The case we tried involved a tragic sudden death of a fine young college student who left behind emotionally wrecked parents. Appropriately, that was not what won the case for us. Resist the urge to overplay the drama and stay one notch below the jury in emotions. I often say in my opening that "This is an emotional case, but we don't want you to decide it on emotions. We want you to decide it on the medicine." This gives you credibility and permission to bring out necessary emotional testimony later. We use close family members and friends at trial to testify briefly about the impact of the malpractice on the client. Jurors would rather hear it from a witness than from your client, who may seem self-pitying.

On the flip side of emotions, be careful not to demonize the doctor unless he or she deserves it. In our recent case, the defendant doctor testified during her deposition that she left her practice on "good terms." Afterward, we obtained her personnel records that revealed she was terminated following a pattern of "poor performance." At trial, my partner first gave her the opportunity to correct her deposition testimony, which she rebuffed, before crossing her heavily with the termination letter. In closing, rather than suggesting that they should find the doctor a liar, I asked the jury rhetorical questions about how they thought that impacted her credibility. I find it is often better to lead from behind than to tell jurors what to think.

"Never give in. Never give in ... Never give in." - Winston Churchill

At the end of an exhausting trial, whether you sense victory or defeat, keep Churchill's famous quote in mind. In the jury instructions, you must argue against those that are inaccurate, unfair and biased. We file a written opposition to the defendant's instructions when they include inappropriate statements such as doctors are allowed a "wide range" in their decision-making process, or a doctor is not negligent if she relies on her "best judgment." Such statements that suggest medicine is purely subjective undermine the law, which is that there are accepted standards of care to which all physicians are held.

Importantly, in your jury instructions emphasize the appropriate standard for "substantial contributing cause," i.e. "something that makes a difference in the result."5 I shudder to think how many cases have been lost because the jury thought "substantial" meant "very large."


Good trial attorneys are true believers in the ability of the legal process to improve lives and remedy a terribly flawed health care system.
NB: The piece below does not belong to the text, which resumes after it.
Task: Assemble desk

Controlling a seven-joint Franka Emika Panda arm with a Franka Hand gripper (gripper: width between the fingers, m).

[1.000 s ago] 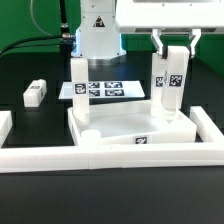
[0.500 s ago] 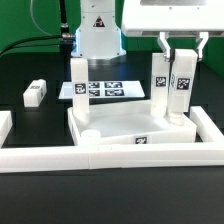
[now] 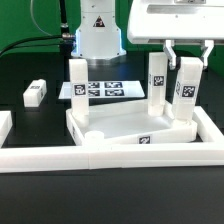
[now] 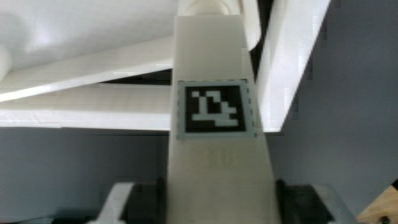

We should see the present environment as challenging us to perform at an optimal level and to refine the art of our trial advocacy. The jury, and our client, expects no less.

The Author

Jeffrey N. Catalano, Esq. is a partner at Todd & Weld LLP, where he concentrates on medical malpractice and personal injury law. He is secretary of the Massachusetts Bar Association.


  1. 2008 statistics recently released by the Massachusetts Administrative Office of the Trial Courts.
  2. VanGeest, Jonathan B., and Deborah S. Cummins, Ph.D., National Patient Safety Foundation, An Educational Needs Assessment for Improving Patient Safety.
  3. MBA "Guide to Judicial Practice in the Superior Court of Massachusetts, 3rd ed. (2008).
  4. Palinkas v. Bennett, 416 Mass. 273, 277 (1993).
  5. O'Connor v. Raymark Industries, Inc., 401 Mass. 586, 589 (1988).